Your answer should reproduce the full set of records exactly as given.

# # # # #

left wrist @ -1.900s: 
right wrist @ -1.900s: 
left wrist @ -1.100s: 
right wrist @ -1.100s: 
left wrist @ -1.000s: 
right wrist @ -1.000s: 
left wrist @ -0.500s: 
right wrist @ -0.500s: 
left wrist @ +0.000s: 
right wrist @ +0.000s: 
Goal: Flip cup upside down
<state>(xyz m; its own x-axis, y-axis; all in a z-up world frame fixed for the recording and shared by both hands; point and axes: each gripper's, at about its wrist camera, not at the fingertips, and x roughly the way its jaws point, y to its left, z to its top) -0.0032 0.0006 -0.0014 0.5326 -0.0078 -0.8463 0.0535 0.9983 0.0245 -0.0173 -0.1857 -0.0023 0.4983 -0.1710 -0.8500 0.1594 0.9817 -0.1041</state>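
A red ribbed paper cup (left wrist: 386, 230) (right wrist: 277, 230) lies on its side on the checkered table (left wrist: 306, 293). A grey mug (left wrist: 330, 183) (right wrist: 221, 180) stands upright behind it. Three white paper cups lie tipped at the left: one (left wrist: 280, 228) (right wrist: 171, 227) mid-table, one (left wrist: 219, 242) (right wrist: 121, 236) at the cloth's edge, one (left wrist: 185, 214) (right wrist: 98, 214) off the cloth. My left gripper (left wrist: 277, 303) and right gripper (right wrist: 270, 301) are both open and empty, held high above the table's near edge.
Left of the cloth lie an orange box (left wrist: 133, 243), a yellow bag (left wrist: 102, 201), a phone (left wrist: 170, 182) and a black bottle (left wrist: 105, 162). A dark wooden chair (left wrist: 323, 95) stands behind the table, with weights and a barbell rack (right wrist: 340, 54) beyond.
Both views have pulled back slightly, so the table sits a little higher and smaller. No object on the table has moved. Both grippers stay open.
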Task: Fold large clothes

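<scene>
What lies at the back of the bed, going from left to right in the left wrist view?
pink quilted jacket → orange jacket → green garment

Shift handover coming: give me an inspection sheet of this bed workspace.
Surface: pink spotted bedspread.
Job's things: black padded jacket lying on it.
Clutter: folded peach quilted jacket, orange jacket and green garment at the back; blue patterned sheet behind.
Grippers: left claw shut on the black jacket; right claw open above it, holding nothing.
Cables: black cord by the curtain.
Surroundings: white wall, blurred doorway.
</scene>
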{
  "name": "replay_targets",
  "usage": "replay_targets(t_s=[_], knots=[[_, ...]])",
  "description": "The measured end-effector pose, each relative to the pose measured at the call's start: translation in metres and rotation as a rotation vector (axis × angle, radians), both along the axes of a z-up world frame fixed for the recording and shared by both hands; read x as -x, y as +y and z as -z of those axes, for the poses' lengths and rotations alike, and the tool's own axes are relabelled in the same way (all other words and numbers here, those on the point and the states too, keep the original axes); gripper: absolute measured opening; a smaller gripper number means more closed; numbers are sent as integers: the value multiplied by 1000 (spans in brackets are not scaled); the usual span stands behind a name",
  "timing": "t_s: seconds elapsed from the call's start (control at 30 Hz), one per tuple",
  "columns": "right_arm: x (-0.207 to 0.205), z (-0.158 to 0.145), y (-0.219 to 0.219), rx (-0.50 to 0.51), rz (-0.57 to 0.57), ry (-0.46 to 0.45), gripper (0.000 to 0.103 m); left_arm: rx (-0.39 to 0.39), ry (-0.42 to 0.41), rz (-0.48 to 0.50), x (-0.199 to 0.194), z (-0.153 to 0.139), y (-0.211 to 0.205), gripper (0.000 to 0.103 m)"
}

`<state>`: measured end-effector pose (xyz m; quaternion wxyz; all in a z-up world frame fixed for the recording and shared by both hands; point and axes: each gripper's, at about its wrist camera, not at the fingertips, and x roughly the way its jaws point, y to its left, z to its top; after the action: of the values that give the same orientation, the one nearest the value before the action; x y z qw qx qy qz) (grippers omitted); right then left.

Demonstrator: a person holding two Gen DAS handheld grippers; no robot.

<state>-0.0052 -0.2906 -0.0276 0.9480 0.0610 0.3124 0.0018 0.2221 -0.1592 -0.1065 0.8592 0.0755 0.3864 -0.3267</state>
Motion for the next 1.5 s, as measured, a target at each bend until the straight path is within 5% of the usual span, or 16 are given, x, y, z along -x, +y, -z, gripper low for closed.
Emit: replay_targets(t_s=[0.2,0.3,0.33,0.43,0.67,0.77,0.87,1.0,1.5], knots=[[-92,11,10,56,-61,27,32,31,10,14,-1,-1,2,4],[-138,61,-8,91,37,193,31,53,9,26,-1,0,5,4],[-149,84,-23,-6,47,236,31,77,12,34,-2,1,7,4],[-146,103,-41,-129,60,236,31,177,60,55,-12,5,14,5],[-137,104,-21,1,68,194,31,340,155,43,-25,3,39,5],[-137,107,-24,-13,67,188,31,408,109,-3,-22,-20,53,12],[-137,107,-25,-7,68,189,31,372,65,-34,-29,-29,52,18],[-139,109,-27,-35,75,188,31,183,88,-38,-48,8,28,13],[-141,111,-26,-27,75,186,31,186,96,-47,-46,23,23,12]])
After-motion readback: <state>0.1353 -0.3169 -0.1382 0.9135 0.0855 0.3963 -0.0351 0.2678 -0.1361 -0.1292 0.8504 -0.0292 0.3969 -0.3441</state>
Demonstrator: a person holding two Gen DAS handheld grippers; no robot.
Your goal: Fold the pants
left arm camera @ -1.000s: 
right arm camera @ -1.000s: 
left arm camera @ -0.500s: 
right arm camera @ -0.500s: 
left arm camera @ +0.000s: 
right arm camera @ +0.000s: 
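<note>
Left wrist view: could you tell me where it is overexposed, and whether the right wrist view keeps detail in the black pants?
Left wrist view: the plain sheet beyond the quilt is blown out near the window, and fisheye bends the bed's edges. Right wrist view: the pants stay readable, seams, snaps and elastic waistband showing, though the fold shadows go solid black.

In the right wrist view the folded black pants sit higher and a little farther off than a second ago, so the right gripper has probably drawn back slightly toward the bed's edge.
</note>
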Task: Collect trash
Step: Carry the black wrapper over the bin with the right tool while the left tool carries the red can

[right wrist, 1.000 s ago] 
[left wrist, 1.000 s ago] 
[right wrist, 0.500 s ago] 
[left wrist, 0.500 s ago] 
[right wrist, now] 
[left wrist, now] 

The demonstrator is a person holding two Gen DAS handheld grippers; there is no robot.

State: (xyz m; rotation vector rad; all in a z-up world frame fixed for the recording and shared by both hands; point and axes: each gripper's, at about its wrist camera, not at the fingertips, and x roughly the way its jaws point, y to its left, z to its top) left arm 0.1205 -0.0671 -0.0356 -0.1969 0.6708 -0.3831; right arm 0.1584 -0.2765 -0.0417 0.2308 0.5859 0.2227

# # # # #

_Answer area_
left wrist @ -1.900s: 
right wrist @ -1.900s: 
left wrist @ -1.100s: 
right wrist @ -1.100s: 
left wrist @ -1.000s: 
right wrist @ -1.000s: 
left wrist @ -0.500s: 
right wrist @ -0.500s: 
left wrist @ +0.000s: 
right wrist @ +0.000s: 
Goal: Flip cup upside down
<state>(xyz m; its own x-axis, y-axis; all in a z-up world frame fixed for the recording and shared by both hands; point and axes: each gripper's, at about its wrist camera, not at the fingertips, and x roughly the way its jaws point, y to its left, z to its top) -0.0032 0.0006 -0.0014 0.5326 -0.0078 -0.8463 0.0535 0.9983 0.0245 -0.0173 -0.1857 -0.0023 0.4983 -0.1710 -0.8500 0.1594 0.9817 -0.1041</state>
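A red ribbed paper cup (left wrist: 386, 230) (right wrist: 277, 230) lies on its side on the checkered table (left wrist: 306, 293). A grey mug (left wrist: 330, 183) (right wrist: 221, 180) stands upright behind it. Three white paper cups lie tipped at the left: one (left wrist: 280, 228) (right wrist: 171, 227) mid-table, one (left wrist: 219, 242) (right wrist: 121, 236) at the cloth's edge, one (left wrist: 185, 214) (right wrist: 98, 214) off the cloth. My left gripper (left wrist: 277, 303) and right gripper (right wrist: 270, 301) are both open and empty, held high above the table's near edge.
Left of the cloth lie an orange box (left wrist: 133, 243), a yellow bag (left wrist: 102, 201), a phone (left wrist: 170, 182) and a black bottle (left wrist: 105, 162). A dark wooden chair (left wrist: 323, 95) stands behind the table, with weights and a barbell rack (right wrist: 340, 54) beyond.
Both views have pulled back slightly, so the table sits a little higher and smaller. No object on the table has moved. Both grippers stay open.
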Task: Fold large clothes

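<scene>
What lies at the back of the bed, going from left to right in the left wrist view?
pink quilted jacket → orange jacket → green garment

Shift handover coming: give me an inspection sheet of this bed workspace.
Surface: pink spotted bedspread.
Job's things: black padded jacket lying on it.
Clutter: folded peach quilted jacket, orange jacket and green garment at the back; blue patterned sheet behind.
Grippers: left claw shut on the black jacket; right claw open above it, holding nothing.
Cables: black cord by the curtain.
Surroundings: white wall, blurred doorway.
</scene>
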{
  "name": "replay_targets",
  "usage": "replay_targets(t_s=[_], knots=[[_, ...]])",
  "description": "The measured end-effector pose, each relative to the pose measured at the call's start: translation in metres and rotation as a rotation vector (axis × angle, radians), both along the axes of a z-up world frame fixed for the recording and shared by both hands; read x as -x, y as +y and z as -z of those axes, for the poses' lengths and rotations alike, and the tool's own axes are relabelled in the same way (all other words and numbers here, those on the point and the states too, keep the original axes); gripper: absolute measured opening; a smaller gripper number means more closed; numbers are sent as integers: the value multiplied by 1000 (spans in brackets are not scaled); the usual span stands behind a name",
  "timing": "t_s: seconds elapsed from the call's start (control at 30 Hz), one per tuple",
  "columns": "right_arm: x (-0.207 to 0.205), z (-0.158 to 0.145), y (-0.219 to 0.219), rx (-0.50 to 0.51), rz (-0.57 to 0.57), ry (-0.46 to 0.45), gripper (0.000 to 0.103 m); left_arm: rx (-0.39 to 0.39), ry (-0.42 to 0.41), rz (-0.48 to 0.50), x (-0.199 to 0.194), z (-0.153 to 0.139), y (-0.211 to 0.205), gripper (0.000 to 0.103 m)"
}

`<state>`: measured end-effector pose (xyz m; quaternion wxyz; all in a z-up world frame fixed for the recording and shared by both hands; point and axes: each gripper's, at about its wrist camera, not at the fingertips, and x roughly the way its jaws point, y to its left, z to its top; after the action: of the values that give the same orientation, the one nearest the value before the action; x y z qw qx qy qz) (grippers omitted); right then left.

Demonstrator: a person holding two Gen DAS handheld grippers; no robot.

<state>-0.0052 -0.2906 -0.0276 0.9480 0.0610 0.3124 0.0018 0.2221 -0.1592 -0.1065 0.8592 0.0755 0.3864 -0.3267</state>
Motion for the next 1.5 s, as measured, a target at each bend until the straight path is within 5% of the usual span, or 16 are given, x, y, z along -x, +y, -z, gripper low for closed.
Emit: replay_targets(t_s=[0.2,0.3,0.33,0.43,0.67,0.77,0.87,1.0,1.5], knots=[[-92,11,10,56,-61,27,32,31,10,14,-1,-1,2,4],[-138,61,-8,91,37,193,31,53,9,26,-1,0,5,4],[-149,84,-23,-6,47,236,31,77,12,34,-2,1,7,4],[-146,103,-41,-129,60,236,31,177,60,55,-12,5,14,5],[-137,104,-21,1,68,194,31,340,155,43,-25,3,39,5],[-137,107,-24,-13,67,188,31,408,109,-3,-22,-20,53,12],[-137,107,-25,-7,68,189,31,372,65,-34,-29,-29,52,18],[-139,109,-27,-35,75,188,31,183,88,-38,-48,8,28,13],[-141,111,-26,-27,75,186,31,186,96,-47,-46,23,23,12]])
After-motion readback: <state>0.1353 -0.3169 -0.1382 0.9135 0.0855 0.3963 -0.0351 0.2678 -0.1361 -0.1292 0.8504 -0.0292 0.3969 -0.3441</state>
Demonstrator: a person holding two Gen DAS handheld grippers; no robot.
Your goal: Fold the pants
left arm camera @ -1.000s: 
right arm camera @ -1.000s: 
left arm camera @ -0.500s: 
right arm camera @ -0.500s: 
left arm camera @ +0.000s: 
right arm camera @ +0.000s: 
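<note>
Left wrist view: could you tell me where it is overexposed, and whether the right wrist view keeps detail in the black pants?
Left wrist view: the plain sheet beyond the quilt is blown out near the window, and fisheye bends the bed's edges. Right wrist view: the pants stay readable, seams, snaps and elastic waistband showing, though the fold shadows go solid black.

In the right wrist view the folded black pants sit higher and a little farther off than a second ago, so the right gripper has probably drawn back slightly toward the bed's edge.
</note>
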Task: Collect trash
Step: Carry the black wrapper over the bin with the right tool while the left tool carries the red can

[right wrist, 1.000 s ago] 
[left wrist, 1.000 s ago] 
[right wrist, 0.500 s ago] 
[left wrist, 0.500 s ago] 
[right wrist, now] 
[left wrist, now] 

The demonstrator is a person holding two Gen DAS handheld grippers; there is no robot.

State: (xyz m; rotation vector rad; all in a z-up world frame fixed for the recording and shared by both hands; point and axes: each gripper's, at about its wrist camera, not at the fingertips, and x roughly the way its jaws point, y to its left, z to its top) left arm 0.1205 -0.0671 -0.0356 -0.1969 0.6708 -0.3831; right arm 0.1584 -0.2765 -0.0417 0.2308 0.5859 0.2227

The exercise requires no additional output.